- **EXERCISE INSTRUCTIONS**: Return the data below in full, exactly as it stands.

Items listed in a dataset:
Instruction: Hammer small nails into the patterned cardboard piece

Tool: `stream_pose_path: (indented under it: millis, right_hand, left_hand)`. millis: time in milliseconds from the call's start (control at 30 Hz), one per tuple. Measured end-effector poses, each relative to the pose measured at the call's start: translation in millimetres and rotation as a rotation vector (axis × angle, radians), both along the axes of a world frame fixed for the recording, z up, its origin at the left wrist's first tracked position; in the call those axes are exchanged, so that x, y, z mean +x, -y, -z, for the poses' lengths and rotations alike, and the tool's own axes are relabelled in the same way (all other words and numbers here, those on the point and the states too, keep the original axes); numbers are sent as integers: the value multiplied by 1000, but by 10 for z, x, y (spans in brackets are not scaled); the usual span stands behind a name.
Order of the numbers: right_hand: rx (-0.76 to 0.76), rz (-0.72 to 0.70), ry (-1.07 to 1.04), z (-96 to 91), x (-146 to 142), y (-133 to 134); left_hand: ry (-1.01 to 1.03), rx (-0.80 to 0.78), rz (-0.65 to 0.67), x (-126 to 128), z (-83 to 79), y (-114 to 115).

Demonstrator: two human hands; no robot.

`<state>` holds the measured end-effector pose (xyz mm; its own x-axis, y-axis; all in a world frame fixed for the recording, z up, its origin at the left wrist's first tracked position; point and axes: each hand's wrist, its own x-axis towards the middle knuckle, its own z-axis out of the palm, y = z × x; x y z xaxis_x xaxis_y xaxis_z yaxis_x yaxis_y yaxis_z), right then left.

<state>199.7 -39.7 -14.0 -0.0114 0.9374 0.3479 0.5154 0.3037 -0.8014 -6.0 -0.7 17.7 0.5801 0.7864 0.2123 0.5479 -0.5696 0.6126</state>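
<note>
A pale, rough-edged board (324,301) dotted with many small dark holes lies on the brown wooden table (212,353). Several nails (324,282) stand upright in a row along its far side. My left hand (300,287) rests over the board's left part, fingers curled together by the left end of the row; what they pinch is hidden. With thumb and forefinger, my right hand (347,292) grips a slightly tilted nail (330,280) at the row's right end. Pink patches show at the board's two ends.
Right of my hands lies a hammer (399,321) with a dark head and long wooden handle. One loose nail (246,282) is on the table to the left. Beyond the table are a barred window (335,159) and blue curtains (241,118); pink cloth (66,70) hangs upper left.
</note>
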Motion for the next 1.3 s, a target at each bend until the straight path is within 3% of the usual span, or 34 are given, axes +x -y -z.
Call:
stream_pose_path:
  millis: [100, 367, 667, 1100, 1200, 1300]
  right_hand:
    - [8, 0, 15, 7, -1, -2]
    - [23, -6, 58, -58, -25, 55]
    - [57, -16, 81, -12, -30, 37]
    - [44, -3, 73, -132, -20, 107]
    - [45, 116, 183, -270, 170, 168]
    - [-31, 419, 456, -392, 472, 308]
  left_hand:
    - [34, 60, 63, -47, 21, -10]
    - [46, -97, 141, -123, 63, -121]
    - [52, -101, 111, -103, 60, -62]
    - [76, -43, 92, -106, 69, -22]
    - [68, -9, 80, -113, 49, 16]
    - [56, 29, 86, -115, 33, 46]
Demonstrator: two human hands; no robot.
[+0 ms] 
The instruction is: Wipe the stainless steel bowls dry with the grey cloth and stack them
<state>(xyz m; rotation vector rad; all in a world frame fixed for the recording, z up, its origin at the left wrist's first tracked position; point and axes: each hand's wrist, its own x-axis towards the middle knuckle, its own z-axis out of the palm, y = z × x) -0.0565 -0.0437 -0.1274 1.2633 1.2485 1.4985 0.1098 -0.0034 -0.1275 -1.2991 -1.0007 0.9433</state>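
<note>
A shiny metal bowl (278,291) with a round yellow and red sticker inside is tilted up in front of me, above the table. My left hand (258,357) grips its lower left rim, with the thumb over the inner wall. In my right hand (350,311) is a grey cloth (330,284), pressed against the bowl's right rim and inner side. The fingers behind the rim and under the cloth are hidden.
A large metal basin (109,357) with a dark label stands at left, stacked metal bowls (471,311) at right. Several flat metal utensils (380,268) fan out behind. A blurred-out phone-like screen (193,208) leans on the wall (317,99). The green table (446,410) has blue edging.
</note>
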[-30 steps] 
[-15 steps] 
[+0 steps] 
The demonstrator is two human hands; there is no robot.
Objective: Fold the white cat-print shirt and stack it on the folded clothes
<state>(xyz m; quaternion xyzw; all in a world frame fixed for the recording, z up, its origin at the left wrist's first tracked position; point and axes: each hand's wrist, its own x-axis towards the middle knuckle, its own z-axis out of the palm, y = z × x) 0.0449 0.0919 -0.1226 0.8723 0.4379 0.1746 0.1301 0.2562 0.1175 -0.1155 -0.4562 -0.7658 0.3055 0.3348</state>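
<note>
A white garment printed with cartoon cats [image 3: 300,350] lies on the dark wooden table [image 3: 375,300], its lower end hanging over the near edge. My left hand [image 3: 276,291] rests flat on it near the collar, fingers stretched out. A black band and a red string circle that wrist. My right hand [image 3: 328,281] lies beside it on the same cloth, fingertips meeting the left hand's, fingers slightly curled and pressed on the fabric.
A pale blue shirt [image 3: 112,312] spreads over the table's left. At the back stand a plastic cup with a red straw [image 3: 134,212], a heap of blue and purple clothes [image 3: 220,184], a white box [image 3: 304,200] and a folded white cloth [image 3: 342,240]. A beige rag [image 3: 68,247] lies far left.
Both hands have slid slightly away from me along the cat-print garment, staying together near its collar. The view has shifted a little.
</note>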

- **SOLUTION TO THE EXERCISE**:
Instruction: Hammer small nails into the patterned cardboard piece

Tool: `stream_pose_path: (indented under it: millis, right_hand, left_hand)`. millis: time in milliseconds from the call's start (control at 30 Hz), one per tuple. Measured end-effector poses, each relative to the pose measured at the call's start: translation in millimetres and rotation as a rotation vector (axis × angle, radians), both along the axes of a world frame fixed for the recording, z up, its origin at the left wrist's first tracked position; in the call those axes are exchanged, so that x, y, z mean +x, -y, -z, for the poses' lengths and rotations alike, and the tool's own axes are relabelled in the same way (all other words and numbers here, those on the point and the states too, keep the original axes); numbers are sent as integers: the value multiplied by 1000, but by 10 for z, x, y (spans in brackets are not scaled); the usual span stands behind a name.
Order of the numbers: right_hand: rx (-0.76 to 0.76), rz (-0.72 to 0.70), ry (-1.07 to 1.04), z (-96 to 91), x (-146 to 142), y (-133 to 134); left_hand: ry (-1.01 to 1.03), rx (-0.80 to 0.78), rz (-0.65 to 0.67), x (-126 to 128), z (-83 to 79), y (-114 to 115).

Demonstrator: two human hands; no robot.

`<state>` holds the measured end-effector pose (xyz mm; its own x-axis, y-axis; all in a world frame fixed for the recording, z up, its origin at the left wrist's first tracked position; point and axes: each hand's wrist, its own x-axis towards the middle knuckle, its own z-axis out of the palm, y = z × x; x y z xaxis_x xaxis_y xaxis_z yaxis_x yaxis_y yaxis_z), right then left.

<state>199.7 -39.7 -14.0 -0.0114 0.9374 0.3479 0.5154 0.3037 -0.8014 -6.0 -0.7 17.7 0.5801 0.7864 0.2123 0.5479 -0.5696 0.6126</state>
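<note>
A pale, rough-edged board (324,301) dotted with many small dark holes lies on the brown wooden table (212,353). Several nails (324,282) stand upright in a row along its far side. My left hand (300,287) rests over the board's left part, fingers curled together by the left end of the row; what they pinch is hidden. With thumb and forefinger, my right hand (347,292) grips a slightly tilted nail (330,280) at the row's right end. Pink patches show at the board's two ends.
Right of my hands lies a hammer (399,321) with a dark head and long wooden handle. One loose nail (246,282) is on the table to the left. Beyond the table are a barred window (335,159) and blue curtains (241,118); pink cloth (66,70) hangs upper left.
</note>
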Motion for the next 1.3 s, a target at each bend until the straight path is within 3% of the usual span, or 34 are given, axes +x -y -z.
Call:
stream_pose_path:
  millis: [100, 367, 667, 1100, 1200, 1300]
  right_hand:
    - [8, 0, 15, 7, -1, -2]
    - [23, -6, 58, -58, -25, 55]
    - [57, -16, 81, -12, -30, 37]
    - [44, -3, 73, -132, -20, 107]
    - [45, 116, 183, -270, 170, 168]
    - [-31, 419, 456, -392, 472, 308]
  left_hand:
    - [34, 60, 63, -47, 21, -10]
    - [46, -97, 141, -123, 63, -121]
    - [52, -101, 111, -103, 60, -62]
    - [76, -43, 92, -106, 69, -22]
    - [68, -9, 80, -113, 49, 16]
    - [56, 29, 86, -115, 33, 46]
Demonstrator: two human hands; no robot.
[+0 ms] 
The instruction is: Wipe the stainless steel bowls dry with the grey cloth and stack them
<state>(xyz m; rotation vector rad; all in a world frame fixed for the recording, z up, its origin at the left wrist's first tracked position; point and axes: each hand's wrist, its own x-axis towards the middle knuckle, its own z-axis out of the palm, y = z × x) -0.0565 -0.0437 -0.1274 1.2633 1.2485 1.4985 0.1098 -0.0034 -0.1275 -1.2991 -1.0007 0.9433</state>
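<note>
A shiny metal bowl (278,291) with a round yellow and red sticker inside is tilted up in front of me, above the table. My left hand (258,357) grips its lower left rim, with the thumb over the inner wall. In my right hand (350,311) is a grey cloth (330,284), pressed against the bowl's right rim and inner side. The fingers behind the rim and under the cloth are hidden.
A large metal basin (109,357) with a dark label stands at left, stacked metal bowls (471,311) at right. Several flat metal utensils (380,268) fan out behind. A blurred-out phone-like screen (193,208) leans on the wall (317,99). The green table (446,410) has blue edging.
</note>
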[-30 steps] 
[-15 steps] 
[+0 steps] 
The demonstrator is two human hands; there is no robot.
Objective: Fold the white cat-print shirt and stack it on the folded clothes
<state>(xyz m; quaternion xyzw; all in a world frame fixed for the recording, z up, its origin at the left wrist's first tracked position; point and axes: each hand's wrist, its own x-axis towards the middle knuckle, its own z-axis out of the palm, y = z × x) 0.0449 0.0919 -0.1226 0.8723 0.4379 0.1746 0.1301 0.2562 0.1175 -0.1155 -0.4562 -0.7658 0.3055 0.3348</state>
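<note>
A white garment printed with cartoon cats [image 3: 300,350] lies on the dark wooden table [image 3: 375,300], its lower end hanging over the near edge. My left hand [image 3: 276,291] rests flat on it near the collar, fingers stretched out. A black band and a red string circle that wrist. My right hand [image 3: 328,281] lies beside it on the same cloth, fingertips meeting the left hand's, fingers slightly curled and pressed on the fabric.
A pale blue shirt [image 3: 112,312] spreads over the table's left. At the back stand a plastic cup with a red straw [image 3: 134,212], a heap of blue and purple clothes [image 3: 220,184], a white box [image 3: 304,200] and a folded white cloth [image 3: 342,240]. A beige rag [image 3: 68,247] lies far left.
Both hands have slid slightly away from me along the cat-print garment, staying together near its collar. The view has shifted a little.
</note>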

For this exercise, nothing more is required.